## [Problem details]
From the listing below, reproduce word for word the part that opens with the line containing "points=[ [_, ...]" and closes with the line containing "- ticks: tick"; reproduce nothing else.

○ ○ ○ ○ ○

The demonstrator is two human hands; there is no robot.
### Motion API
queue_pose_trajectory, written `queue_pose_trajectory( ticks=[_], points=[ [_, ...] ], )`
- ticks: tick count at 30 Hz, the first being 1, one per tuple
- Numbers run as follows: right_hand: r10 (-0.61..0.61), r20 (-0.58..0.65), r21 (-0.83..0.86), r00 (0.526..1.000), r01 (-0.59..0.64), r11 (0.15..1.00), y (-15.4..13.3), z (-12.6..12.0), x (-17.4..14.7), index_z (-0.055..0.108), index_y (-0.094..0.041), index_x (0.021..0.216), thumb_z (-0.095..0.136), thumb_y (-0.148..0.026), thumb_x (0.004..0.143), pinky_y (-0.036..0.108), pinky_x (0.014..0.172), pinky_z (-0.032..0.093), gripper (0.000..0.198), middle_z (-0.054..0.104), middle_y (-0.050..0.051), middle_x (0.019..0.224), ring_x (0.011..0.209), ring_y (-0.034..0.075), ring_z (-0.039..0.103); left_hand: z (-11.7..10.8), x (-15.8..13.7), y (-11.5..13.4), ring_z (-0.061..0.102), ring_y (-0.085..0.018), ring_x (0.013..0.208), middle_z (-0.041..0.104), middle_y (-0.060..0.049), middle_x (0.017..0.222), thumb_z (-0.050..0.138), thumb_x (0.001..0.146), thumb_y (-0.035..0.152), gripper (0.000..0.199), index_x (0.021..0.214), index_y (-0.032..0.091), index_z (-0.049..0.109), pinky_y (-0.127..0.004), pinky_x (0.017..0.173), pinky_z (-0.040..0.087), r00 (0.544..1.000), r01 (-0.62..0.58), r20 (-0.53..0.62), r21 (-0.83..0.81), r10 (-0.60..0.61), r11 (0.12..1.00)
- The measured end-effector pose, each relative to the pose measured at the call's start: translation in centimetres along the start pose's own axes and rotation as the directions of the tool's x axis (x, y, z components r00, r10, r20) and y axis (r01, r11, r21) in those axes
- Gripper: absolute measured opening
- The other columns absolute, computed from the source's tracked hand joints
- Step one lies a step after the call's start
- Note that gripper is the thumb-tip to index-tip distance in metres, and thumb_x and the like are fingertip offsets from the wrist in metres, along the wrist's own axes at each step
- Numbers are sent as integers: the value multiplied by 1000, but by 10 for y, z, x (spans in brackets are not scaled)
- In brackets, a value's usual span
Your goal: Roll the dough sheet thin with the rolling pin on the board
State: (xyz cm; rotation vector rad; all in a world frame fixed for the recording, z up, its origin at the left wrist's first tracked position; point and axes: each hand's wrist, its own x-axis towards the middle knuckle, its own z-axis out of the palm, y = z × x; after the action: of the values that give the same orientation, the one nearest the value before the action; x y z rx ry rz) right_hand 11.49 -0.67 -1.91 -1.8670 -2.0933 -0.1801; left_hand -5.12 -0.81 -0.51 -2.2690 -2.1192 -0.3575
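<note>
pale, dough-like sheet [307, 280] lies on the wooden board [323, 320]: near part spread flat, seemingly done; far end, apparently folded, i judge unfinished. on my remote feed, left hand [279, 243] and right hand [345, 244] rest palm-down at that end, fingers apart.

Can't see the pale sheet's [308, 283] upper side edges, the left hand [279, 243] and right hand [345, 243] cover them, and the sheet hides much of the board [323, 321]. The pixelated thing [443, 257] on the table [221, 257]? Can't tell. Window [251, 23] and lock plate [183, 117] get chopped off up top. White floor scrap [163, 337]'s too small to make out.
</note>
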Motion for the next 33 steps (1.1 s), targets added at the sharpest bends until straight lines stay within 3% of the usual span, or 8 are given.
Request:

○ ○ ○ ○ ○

## [Exercise solution]
queue_pose_trajectory, written `queue_pose_trajectory( ticks=[_], points=[ [_, ...] ], )`
- ticks: tick count at 30 Hz, the first being 1, one per tuple

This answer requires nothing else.